What to do:
Print the listing from its top line through the line containing "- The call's", nothing more, and leave out the pictures.

Information supplied:
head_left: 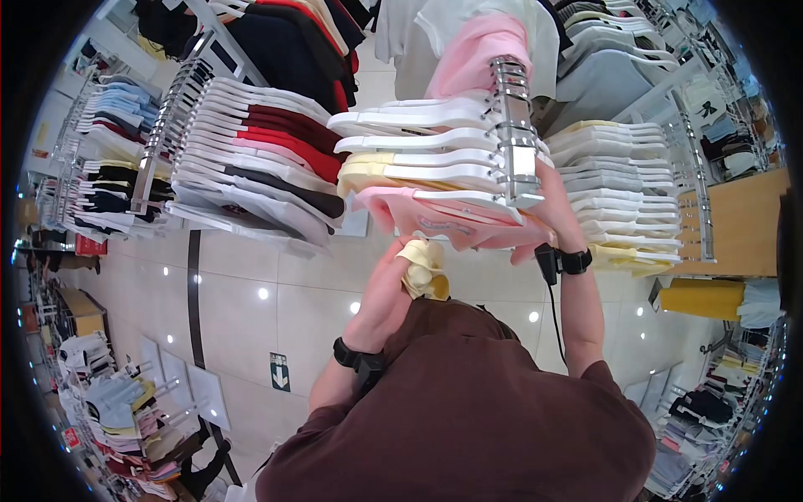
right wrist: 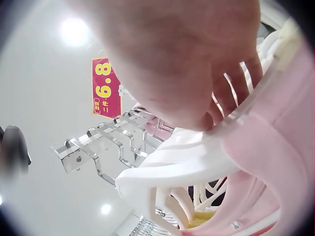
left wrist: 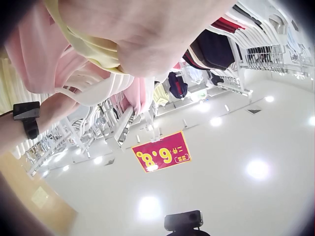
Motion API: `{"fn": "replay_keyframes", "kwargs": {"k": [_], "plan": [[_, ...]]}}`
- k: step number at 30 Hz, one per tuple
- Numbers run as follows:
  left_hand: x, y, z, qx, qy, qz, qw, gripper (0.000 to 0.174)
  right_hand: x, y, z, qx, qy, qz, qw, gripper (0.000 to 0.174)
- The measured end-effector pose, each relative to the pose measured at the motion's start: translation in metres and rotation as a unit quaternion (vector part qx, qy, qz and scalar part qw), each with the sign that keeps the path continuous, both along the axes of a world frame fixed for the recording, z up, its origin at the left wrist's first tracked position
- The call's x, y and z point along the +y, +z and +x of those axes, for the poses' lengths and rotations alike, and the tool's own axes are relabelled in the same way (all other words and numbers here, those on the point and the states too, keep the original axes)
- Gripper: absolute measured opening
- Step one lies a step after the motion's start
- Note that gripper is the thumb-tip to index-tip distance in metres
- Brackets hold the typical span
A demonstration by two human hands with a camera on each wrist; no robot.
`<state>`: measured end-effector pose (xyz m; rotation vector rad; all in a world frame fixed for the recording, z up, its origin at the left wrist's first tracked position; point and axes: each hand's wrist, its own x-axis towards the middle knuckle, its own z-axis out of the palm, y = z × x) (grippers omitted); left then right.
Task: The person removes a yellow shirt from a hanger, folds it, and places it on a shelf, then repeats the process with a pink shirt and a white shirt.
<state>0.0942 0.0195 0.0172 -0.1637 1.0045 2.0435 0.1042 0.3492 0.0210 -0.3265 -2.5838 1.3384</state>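
Note:
My left hand (head_left: 378, 289) grips a bunched pale yellow garment (head_left: 427, 269) just in front of my body. In the left wrist view, that yellow fabric (left wrist: 91, 46) hangs along the hand. My right hand (head_left: 556, 205) holds a white hanger (head_left: 447, 197) by its right shoulder, at the front end of the rail. In the right wrist view its fingers (right wrist: 231, 88) curl over among the hangers. A pink shirt (head_left: 452, 222) with a small chest print hangs from the front hanger, close above the left hand.
More white hangers with yellow and white tops (head_left: 368, 167) crowd the chrome rail (head_left: 520, 167) behind. Packed racks stand left (head_left: 251, 159) and right (head_left: 619, 184). Tiled floor (head_left: 309, 309) lies below. A red price sign (left wrist: 161, 151) hangs overhead.

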Motion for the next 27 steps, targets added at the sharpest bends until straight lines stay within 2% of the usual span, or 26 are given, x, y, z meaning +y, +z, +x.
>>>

Exercise output:
head_left: 
right wrist: 
left wrist: 
Motion API: `{"fn": "replay_keyframes", "kwargs": {"k": [_], "plan": [[_, ...]]}}`
- k: step number at 30 Hz, one per tuple
- Numbers run as follows:
  left_hand: x, y, z, qx, qy, qz, qw, gripper (0.000 to 0.174)
  right_hand: x, y, z, qx, qy, qz, qw, gripper (0.000 to 0.174)
- The measured end-effector pose, each relative to the pose measured at the motion's start: translation in metres and rotation as a unit quaternion (vector part qx, qy, qz and scalar part qw), each with the sign that keeps the path continuous, both along the axes of a world frame fixed for the recording, z up, its origin at the left wrist's first tracked position
- The call's x, y and z point along the +y, +z and +x of those axes, for the poses' lengths and rotations alike, and the tool's own axes are relabelled in the same way (all other words and numbers here, those on the point and the states too, keep the original axes)

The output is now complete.